▶ _Task item_
Skip the images and print the listing exactly.

== Segment start ==

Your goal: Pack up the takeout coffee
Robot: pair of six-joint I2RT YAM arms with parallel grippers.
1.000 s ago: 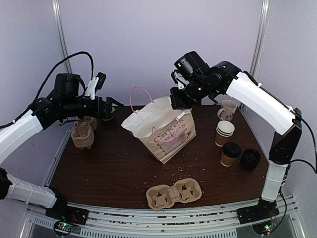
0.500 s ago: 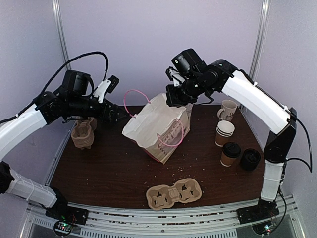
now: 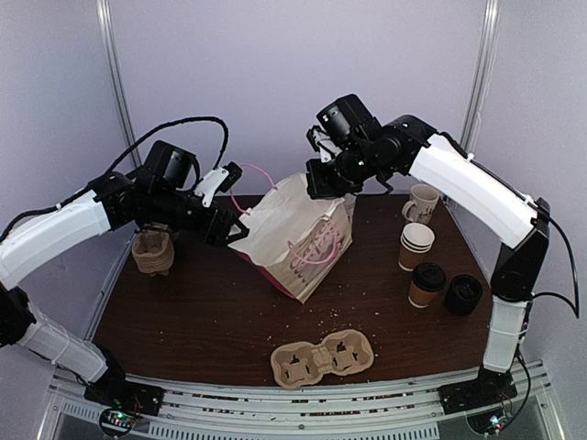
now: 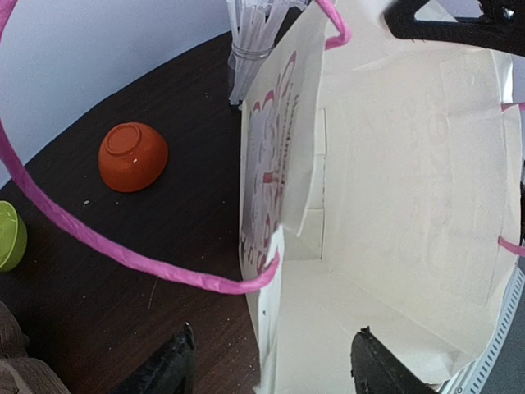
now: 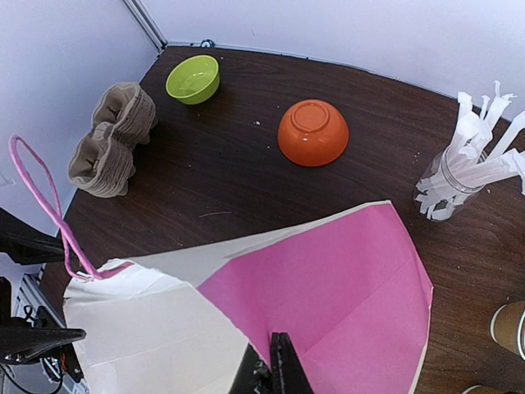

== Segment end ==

▶ _Exercise answer_
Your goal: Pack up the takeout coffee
Robot: pair of six-joint I2RT YAM arms with parallel grippers.
1.000 s ago: 
0.500 s ago: 
now: 
now: 
now: 

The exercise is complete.